Task objective →
Only one stretch of the material below is wanted: everything from the line containing "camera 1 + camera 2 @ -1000" down to the line containing "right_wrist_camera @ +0", both ends included. Repeat it exactly and skip the pictures.

Material provided →
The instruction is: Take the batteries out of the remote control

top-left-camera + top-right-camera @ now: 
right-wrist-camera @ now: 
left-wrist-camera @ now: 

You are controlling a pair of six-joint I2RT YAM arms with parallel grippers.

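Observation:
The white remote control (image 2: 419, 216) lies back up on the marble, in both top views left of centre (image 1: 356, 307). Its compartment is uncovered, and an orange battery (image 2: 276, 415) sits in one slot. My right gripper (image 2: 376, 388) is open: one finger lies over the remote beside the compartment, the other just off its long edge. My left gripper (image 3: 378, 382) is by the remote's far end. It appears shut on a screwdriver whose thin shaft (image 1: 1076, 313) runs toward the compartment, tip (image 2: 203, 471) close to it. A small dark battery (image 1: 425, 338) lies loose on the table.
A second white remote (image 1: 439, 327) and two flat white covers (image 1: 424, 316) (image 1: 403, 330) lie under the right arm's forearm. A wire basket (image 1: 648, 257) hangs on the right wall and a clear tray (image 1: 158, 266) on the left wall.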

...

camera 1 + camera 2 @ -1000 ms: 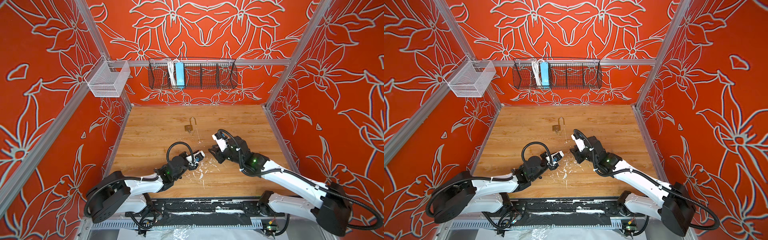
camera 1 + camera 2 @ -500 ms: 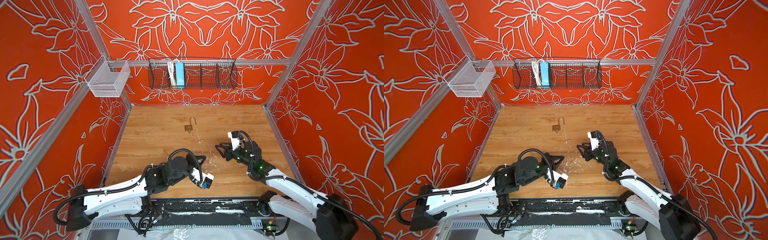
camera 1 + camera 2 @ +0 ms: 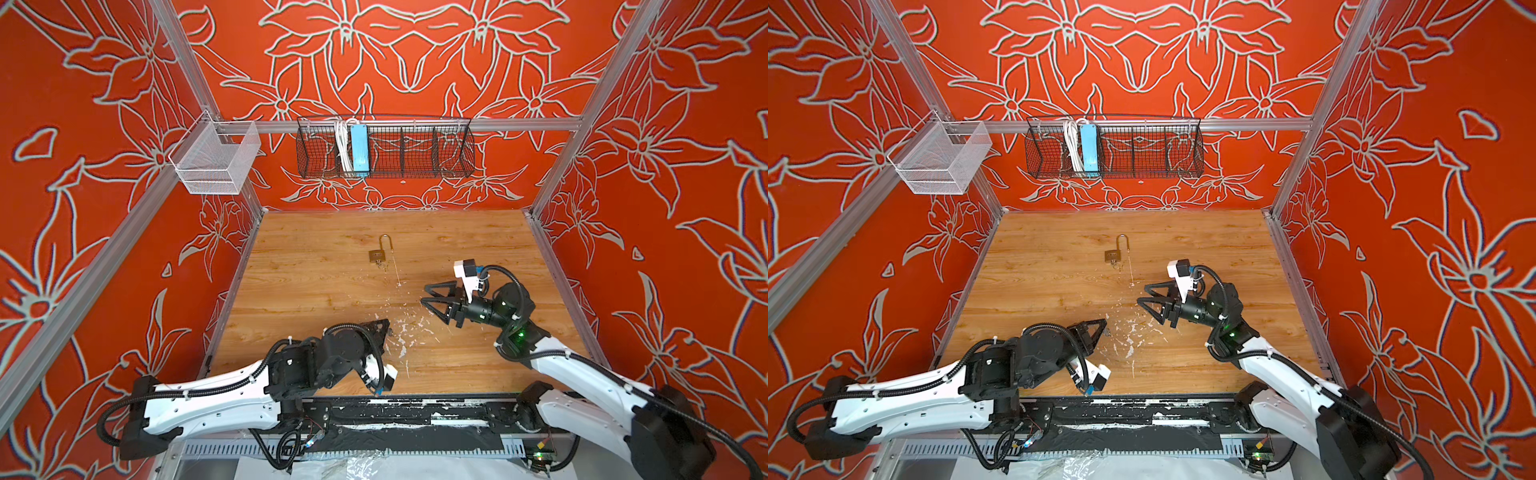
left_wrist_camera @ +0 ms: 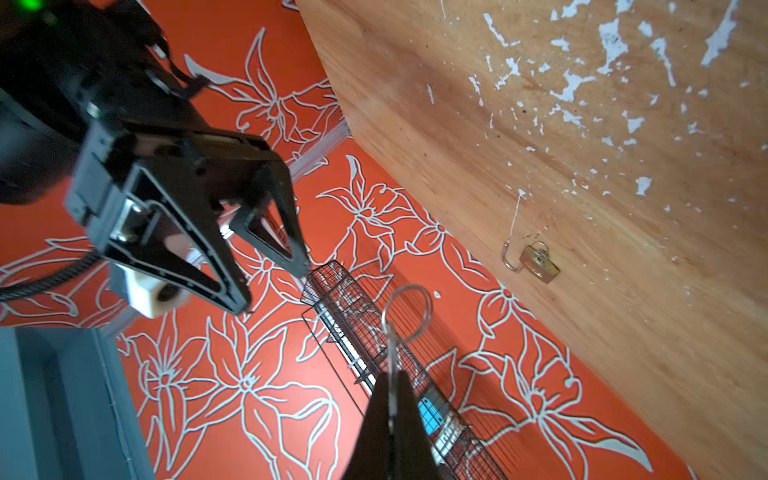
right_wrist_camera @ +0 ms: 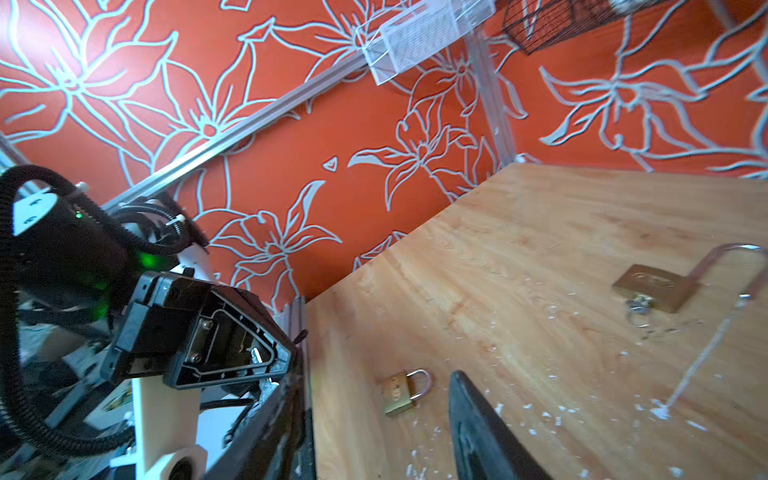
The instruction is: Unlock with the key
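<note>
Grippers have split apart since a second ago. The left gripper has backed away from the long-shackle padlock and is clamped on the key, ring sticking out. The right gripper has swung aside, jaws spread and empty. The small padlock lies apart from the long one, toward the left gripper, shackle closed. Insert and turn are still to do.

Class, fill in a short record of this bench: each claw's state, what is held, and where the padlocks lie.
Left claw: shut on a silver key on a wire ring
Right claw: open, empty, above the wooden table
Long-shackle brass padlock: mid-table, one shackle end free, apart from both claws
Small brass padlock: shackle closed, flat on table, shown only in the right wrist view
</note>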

Written answer →
camera 1 + camera 2 @ -1000 ms: 
camera 1 + camera 2 @ -500 ms: 
camera 1 + camera 2 @ +0 ms: 
left_wrist_camera @ +0 ms: 
right_wrist_camera @ +0 ms: 

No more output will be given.